• [Work instruction]: Go through the listing and set it down exactly, leaving out its pictures.

◇ ◇ ◇ ◇ ◇

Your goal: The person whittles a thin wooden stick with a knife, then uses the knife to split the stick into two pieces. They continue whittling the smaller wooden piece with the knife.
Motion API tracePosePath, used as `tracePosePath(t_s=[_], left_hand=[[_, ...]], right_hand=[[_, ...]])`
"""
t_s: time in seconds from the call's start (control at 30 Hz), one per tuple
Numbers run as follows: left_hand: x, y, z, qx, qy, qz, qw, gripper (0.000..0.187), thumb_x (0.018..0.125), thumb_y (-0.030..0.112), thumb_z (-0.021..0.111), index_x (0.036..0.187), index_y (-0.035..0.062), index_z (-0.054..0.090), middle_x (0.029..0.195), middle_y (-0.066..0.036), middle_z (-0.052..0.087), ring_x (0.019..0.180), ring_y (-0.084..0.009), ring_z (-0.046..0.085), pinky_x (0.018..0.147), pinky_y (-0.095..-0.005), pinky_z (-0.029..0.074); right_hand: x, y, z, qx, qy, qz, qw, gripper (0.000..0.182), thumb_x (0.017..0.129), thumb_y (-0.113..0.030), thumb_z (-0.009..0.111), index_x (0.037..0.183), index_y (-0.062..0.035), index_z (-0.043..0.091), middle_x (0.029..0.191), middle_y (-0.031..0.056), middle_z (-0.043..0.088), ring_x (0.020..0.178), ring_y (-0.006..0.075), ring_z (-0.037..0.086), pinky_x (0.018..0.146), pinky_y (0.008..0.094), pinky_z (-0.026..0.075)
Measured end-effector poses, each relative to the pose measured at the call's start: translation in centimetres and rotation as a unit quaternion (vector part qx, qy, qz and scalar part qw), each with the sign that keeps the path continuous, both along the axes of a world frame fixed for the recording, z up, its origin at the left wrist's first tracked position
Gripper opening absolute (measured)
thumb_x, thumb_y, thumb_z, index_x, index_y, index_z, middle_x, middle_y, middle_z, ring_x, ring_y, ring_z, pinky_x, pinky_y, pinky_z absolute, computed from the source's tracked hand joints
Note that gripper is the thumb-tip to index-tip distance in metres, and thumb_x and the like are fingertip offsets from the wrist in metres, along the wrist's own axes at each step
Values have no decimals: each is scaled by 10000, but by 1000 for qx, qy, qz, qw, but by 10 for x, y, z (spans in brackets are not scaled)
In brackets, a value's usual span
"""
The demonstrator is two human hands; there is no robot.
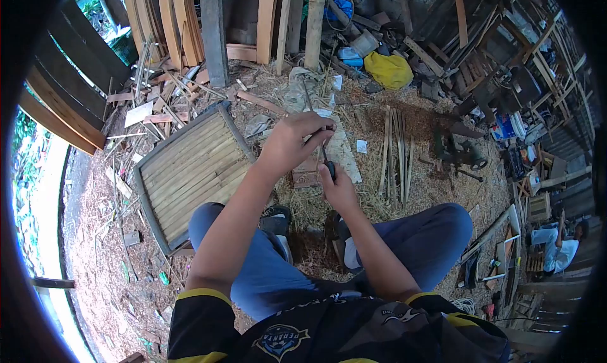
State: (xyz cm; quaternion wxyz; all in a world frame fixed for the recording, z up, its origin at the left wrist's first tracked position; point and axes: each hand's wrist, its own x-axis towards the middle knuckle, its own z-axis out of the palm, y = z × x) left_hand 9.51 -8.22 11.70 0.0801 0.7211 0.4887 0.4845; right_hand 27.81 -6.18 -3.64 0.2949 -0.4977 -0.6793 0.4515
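Note:
My left hand (294, 137) is closed around a thin dark stick (307, 95), whose far end points away from me. Just below and to the right, my right hand (340, 189) grips the black handle of a small tool (331, 168). The tool's narrow shaft or blade points up towards the left fingers; its exact kind is too small to tell. Under both hands lies a pale, worn wooden board (346, 157) on the floor. Left of my forearm rests a slatted bamboo panel (193, 173) with a dark frame.
Several thin strips (395, 157) lie to the right among shavings. A yellow sack (387, 70) and scrap wood are at the back. Planks (180, 25) lean at the upper left. A machine with a wheel (458, 151) stands right. Another person (559, 249) sits at the far right.

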Motion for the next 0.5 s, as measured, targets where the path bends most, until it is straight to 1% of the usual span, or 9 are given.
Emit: tracePosePath(t_s=[0.03,0.13,0.23,0.27,0.33,0.43,0.5], left_hand=[[0,-1,0,0,5,-4,1000,184,866,88,763,1034,19,733,964,-149,730,876,-331,713,786,-392,558],[5,-2,0,0,-2,-22,1000,173,871,87,760,1027,19,732,940,-140,720,865,-330,709,787,-392,557],[13,-2,-1,16,0,-21,1000,164,874,68,754,1027,13,730,924,-130,710,840,-316,707,770,-383,561],[14,-1,-1,24,4,-16,1000,162,875,59,752,1028,9,730,920,-127,707,831,-310,707,761,-378,563],[16,0,-4,32,-19,-9,999,163,874,37,752,1031,1,728,929,-126,709,828,-280,714,743,-357,571],[16,-3,3,47,-48,-1,998,172,872,13,752,1041,-8,727,939,-125,711,834,-238,723,734,-325,583],[16,-10,14,49,-63,-2,997,183,872,6,753,1053,-9,728,951,-125,714,845,-219,727,741,-309,589]], right_hand=[[0,-3,-4,-21,21,2,1000,491,1017,-417,568,1114,63,603,760,250,663,751,467,673,655,501,504],[0,-14,-3,45,2,-42,998,465,1025,-418,561,1105,36,619,736,231,654,728,452,670,648,499,498],[1,-19,8,54,36,-50,997,448,1018,-421,576,1107,12,642,756,238,660,732,452,669,658,499,501],[2,-18,8,69,14,-50,996,441,1013,-421,583,1107,5,649,773,244,666,744,455,672,665,501,505],[4,-13,11,98,-31,-51,993,429,1005,-421,596,1106,-10,663,808,256,680,769,463,678,680,504,514],[4,-14,28,102,-37,-81,991,437,993,-423,608,1117,-8,666,856,275,690,813,479,679,703,512,522],[5,-15,41,91,-20,-74,993,449,990,-433,608,1136,-13,666,869,280,692,836,486,678,711,515,524]])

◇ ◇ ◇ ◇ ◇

• [Solution for this problem]:
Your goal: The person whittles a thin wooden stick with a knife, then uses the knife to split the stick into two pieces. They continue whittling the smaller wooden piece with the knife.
Motion API tracePosePath, used as `tracePosePath(t_s=[_], left_hand=[[_, ...]], right_hand=[[_, ...]])`
"""
t_s: time in seconds from the call's start (control at 30 Hz), one per tuple
Numbers run as follows: left_hand: x, y, z, qx, qy, qz, qw, gripper (0.000..0.187), thumb_x (0.018..0.125), thumb_y (-0.030..0.112), thumb_z (-0.021..0.111), index_x (0.036..0.187), index_y (-0.035..0.062), index_z (-0.054..0.090), middle_x (0.029..0.195), middle_y (-0.066..0.036), middle_z (-0.052..0.087), ring_x (0.019..0.180), ring_y (-0.084..0.009), ring_z (-0.046..0.085), pinky_x (0.018..0.147), pinky_y (-0.095..-0.005), pinky_z (-0.029..0.074); right_hand: x, y, z, qx, qy, qz, qw, gripper (0.000..0.182), thumb_x (0.017..0.129), thumb_y (-0.113..0.030), thumb_z (-0.009..0.111), index_x (0.037..0.183), index_y (-0.062..0.035), index_z (-0.043..0.091), middle_x (0.029..0.191), middle_y (-0.031..0.056), middle_z (-0.043..0.088), ring_x (0.020..0.178), ring_y (-0.006..0.075), ring_z (-0.037..0.086), pinky_x (0.018..0.146), pinky_y (0.008..0.094), pinky_z (-0.026..0.075)
Measured end-effector poses, each relative to the pose measured at the call's start: translation in centimetres and rotation as a unit quaternion (vector part qx, qy, qz and scalar part qw), each with the sign that keeps the path continuous, both along the axes of a world frame fixed for the recording, z up, its origin at the left wrist's first tracked position
Gripper opening absolute (measured)
thumb_x, thumb_y, thumb_z, index_x, index_y, index_z, middle_x, middle_y, middle_z, ring_x, ring_y, ring_z, pinky_x, pinky_y, pinky_z absolute, computed from the source's tracked hand joints
Note that gripper is the thumb-tip to index-tip distance in metres, and thumb_x and the like are fingertip offsets from the wrist in metres, along the wrist's own axes at each step
Values have no decimals: each is scaled by 10000, but by 1000 for qx, qy, qz, qw, but by 10 for x, y, z (spans in brackets are not scaled)
In brackets, a value's usual span
"""
The demonstrator is two human hands; there is no robot.
State: (xyz cm; quaternion wxyz; all in a world frame fixed for the recording, z up, its origin at the left wrist's first tracked position; point and axes: each hand's wrist, its own x-axis towards the middle knuckle, its own z-axis out of the palm, y = z × x) left_hand 9.51 -8.22 11.70 0.0801 0.7211 0.4887 0.4845; right_hand 27.81 -6.18 -3.64 0.2949 -0.4977 -0.6793 0.4515
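Note:
My left hand (294, 137) is closed around a thin dark stick (307, 95), whose far end points away from me. Just below and to the right, my right hand (340, 189) grips the black handle of a small tool (331, 168). The tool's narrow shaft or blade points up towards the left fingers; its exact kind is too small to tell. Under both hands lies a pale, worn wooden board (346, 157) on the floor. Left of my forearm rests a slatted bamboo panel (193, 173) with a dark frame.
Several thin strips (395, 157) lie to the right among shavings. A yellow sack (387, 70) and scrap wood are at the back. Planks (180, 25) lean at the upper left. A machine with a wheel (458, 151) stands right. Another person (559, 249) sits at the far right.
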
Motion for the next 0.5 s, as measured, targets where the path bends most, until it is straight to 1% of the usual span, or 9 are given.
Emit: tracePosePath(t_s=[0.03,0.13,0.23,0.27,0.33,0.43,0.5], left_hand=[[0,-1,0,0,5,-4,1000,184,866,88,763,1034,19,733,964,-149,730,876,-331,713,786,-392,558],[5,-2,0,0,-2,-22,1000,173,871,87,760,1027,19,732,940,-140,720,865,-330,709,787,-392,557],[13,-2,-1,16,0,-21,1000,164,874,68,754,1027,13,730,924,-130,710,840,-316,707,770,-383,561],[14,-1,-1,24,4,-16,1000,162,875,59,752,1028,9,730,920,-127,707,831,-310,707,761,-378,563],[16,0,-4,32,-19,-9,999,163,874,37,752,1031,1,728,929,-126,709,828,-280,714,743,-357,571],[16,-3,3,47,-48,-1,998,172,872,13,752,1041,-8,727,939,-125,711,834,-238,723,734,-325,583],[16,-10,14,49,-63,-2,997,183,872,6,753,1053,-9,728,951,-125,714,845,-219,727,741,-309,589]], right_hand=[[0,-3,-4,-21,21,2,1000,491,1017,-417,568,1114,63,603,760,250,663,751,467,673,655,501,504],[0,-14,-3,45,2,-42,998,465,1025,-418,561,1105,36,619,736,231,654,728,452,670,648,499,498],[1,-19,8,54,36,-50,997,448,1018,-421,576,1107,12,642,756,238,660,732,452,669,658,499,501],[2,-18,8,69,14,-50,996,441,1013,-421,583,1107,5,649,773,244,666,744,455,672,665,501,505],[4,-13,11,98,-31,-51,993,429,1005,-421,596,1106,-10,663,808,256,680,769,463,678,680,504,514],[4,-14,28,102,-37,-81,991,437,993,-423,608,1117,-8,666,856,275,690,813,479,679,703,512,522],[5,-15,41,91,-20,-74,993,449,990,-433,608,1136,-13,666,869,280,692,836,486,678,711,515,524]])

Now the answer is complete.